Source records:
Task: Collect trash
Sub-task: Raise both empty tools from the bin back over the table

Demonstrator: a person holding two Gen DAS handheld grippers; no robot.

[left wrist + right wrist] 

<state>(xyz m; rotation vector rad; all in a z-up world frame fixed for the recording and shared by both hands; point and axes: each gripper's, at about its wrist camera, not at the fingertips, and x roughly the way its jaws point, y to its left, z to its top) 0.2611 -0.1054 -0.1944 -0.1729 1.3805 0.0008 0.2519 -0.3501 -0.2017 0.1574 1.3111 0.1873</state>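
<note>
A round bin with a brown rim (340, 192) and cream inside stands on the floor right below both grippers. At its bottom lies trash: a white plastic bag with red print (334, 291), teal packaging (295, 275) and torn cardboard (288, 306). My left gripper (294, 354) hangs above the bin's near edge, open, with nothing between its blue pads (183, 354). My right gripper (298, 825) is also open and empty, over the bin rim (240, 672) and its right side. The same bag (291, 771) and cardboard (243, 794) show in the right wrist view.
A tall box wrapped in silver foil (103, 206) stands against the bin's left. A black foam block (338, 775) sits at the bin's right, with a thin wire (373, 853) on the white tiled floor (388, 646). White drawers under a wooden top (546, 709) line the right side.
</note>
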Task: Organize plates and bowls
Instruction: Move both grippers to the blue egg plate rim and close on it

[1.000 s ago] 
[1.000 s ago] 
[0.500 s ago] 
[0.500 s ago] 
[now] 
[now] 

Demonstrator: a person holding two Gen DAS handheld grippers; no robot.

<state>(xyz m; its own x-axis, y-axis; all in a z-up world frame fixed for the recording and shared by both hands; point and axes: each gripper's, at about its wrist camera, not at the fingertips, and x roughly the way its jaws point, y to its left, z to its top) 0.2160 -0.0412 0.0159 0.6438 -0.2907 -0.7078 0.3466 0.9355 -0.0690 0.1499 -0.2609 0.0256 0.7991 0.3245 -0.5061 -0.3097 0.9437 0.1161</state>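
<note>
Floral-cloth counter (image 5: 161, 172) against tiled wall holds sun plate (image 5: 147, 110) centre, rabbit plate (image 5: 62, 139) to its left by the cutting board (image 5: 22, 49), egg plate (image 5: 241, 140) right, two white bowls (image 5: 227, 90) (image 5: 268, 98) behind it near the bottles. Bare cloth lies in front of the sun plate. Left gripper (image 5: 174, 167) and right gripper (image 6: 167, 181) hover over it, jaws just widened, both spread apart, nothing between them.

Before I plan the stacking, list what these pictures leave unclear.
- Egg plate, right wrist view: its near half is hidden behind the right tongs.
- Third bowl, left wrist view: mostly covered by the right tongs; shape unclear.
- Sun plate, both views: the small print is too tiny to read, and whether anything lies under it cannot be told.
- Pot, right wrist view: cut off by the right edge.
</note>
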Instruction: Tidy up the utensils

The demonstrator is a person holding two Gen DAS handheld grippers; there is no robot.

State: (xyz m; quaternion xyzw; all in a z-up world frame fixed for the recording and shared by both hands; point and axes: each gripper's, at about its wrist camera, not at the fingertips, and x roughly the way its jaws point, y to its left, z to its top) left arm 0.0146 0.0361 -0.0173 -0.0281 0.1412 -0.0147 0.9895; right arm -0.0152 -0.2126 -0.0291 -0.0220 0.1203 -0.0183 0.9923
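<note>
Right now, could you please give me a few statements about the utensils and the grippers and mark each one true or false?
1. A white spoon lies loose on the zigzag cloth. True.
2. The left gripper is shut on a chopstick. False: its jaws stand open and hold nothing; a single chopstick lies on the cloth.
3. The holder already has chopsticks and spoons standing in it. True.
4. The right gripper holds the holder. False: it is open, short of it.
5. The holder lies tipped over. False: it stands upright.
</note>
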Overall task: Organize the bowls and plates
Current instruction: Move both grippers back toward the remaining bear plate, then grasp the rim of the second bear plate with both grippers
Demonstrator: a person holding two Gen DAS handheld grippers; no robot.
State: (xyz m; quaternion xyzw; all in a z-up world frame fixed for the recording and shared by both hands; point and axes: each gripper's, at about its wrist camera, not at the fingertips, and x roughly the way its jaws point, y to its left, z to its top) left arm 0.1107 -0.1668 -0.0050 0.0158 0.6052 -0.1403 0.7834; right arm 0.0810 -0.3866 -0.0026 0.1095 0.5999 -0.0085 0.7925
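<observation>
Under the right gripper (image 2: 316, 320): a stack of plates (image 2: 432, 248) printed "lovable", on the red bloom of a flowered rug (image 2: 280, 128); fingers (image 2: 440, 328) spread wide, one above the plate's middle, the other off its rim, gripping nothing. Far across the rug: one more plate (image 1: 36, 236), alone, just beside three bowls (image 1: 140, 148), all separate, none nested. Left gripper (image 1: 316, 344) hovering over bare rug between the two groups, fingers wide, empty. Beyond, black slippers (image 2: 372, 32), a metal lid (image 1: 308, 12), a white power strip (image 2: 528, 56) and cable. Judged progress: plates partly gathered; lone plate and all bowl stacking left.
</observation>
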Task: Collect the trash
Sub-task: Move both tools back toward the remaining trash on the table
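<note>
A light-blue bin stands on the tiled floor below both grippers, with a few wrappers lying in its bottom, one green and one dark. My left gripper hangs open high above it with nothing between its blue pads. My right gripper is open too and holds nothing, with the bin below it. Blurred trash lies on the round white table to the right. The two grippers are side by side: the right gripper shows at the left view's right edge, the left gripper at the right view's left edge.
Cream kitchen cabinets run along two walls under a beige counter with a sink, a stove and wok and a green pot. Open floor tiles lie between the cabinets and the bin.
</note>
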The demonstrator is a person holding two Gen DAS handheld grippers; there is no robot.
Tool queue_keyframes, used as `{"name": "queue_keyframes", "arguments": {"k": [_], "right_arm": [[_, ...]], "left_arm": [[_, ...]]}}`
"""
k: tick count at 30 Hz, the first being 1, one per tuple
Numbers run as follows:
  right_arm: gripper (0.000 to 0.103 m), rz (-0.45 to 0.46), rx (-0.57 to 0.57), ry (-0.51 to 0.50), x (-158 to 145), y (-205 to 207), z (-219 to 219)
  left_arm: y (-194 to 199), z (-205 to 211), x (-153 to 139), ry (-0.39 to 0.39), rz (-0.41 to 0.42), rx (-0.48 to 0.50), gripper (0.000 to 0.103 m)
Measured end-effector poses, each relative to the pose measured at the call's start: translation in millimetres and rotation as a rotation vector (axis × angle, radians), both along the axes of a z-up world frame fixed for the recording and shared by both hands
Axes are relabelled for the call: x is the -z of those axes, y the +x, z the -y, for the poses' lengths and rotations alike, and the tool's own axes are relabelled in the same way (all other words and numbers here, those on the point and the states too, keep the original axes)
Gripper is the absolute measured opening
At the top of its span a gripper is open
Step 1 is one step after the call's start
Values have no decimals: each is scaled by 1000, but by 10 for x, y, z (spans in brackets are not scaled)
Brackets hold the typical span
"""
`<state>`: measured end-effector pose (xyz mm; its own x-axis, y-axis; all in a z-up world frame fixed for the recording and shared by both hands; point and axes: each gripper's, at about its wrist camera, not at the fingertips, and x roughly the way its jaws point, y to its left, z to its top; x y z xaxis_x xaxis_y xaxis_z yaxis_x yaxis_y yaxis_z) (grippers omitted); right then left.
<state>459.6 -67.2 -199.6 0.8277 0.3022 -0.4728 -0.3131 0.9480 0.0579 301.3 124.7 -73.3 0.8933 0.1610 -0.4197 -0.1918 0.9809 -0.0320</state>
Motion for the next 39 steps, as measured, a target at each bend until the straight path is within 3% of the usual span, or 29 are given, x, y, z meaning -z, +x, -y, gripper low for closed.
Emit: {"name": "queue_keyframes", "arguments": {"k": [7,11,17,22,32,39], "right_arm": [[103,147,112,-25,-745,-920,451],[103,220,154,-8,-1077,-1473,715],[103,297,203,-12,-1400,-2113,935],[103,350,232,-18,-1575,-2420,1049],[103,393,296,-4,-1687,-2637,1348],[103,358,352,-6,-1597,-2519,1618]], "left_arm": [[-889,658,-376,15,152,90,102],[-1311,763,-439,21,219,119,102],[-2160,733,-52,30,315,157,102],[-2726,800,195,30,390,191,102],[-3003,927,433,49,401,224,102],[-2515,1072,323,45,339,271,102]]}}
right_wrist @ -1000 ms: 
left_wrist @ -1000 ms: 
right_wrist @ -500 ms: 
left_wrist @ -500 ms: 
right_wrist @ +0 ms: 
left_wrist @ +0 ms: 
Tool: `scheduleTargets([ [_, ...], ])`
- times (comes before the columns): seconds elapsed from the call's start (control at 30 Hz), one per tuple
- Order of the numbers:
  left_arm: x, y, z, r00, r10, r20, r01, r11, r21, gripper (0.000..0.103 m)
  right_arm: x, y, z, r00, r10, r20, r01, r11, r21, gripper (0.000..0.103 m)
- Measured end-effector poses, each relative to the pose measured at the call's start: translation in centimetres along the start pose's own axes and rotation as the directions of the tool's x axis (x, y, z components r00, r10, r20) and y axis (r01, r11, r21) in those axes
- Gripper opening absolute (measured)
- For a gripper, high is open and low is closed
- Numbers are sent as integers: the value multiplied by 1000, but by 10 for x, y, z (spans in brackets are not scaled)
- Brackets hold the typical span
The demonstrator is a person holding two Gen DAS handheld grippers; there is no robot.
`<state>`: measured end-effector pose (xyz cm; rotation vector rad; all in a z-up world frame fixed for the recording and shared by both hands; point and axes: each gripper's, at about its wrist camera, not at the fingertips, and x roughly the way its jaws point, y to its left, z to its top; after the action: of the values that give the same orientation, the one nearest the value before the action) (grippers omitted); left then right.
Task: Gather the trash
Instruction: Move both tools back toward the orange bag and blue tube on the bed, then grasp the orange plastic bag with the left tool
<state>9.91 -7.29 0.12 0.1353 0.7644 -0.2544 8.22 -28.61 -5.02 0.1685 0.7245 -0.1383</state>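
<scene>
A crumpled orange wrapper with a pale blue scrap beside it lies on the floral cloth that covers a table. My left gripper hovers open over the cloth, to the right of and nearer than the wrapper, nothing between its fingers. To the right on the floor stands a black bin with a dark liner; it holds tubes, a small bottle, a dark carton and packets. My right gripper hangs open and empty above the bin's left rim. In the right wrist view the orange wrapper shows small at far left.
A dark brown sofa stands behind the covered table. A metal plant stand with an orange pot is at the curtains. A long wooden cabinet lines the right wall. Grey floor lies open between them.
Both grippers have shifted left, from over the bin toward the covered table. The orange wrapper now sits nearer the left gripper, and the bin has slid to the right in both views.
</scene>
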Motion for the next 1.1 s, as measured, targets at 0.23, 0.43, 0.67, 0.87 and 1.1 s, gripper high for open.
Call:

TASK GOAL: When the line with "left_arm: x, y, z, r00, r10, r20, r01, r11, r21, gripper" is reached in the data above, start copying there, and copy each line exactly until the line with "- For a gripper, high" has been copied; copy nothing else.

RESULT:
  left_arm: x, y, z, r00, r10, r20, r01, r11, r21, gripper (0.000..0.103 m)
  right_arm: x, y, z, r00, r10, r20, r01, r11, r21, gripper (0.000..0.103 m)
- Measured end-effector poses, each relative to the pose measured at the call's start: translation in centimetres along the start pose's own axes and rotation as the directions of the tool's x axis (x, y, z components r00, r10, r20) and y axis (r01, r11, r21) in those axes
- Gripper opening absolute (measured)
- For a gripper, high is open and low is closed

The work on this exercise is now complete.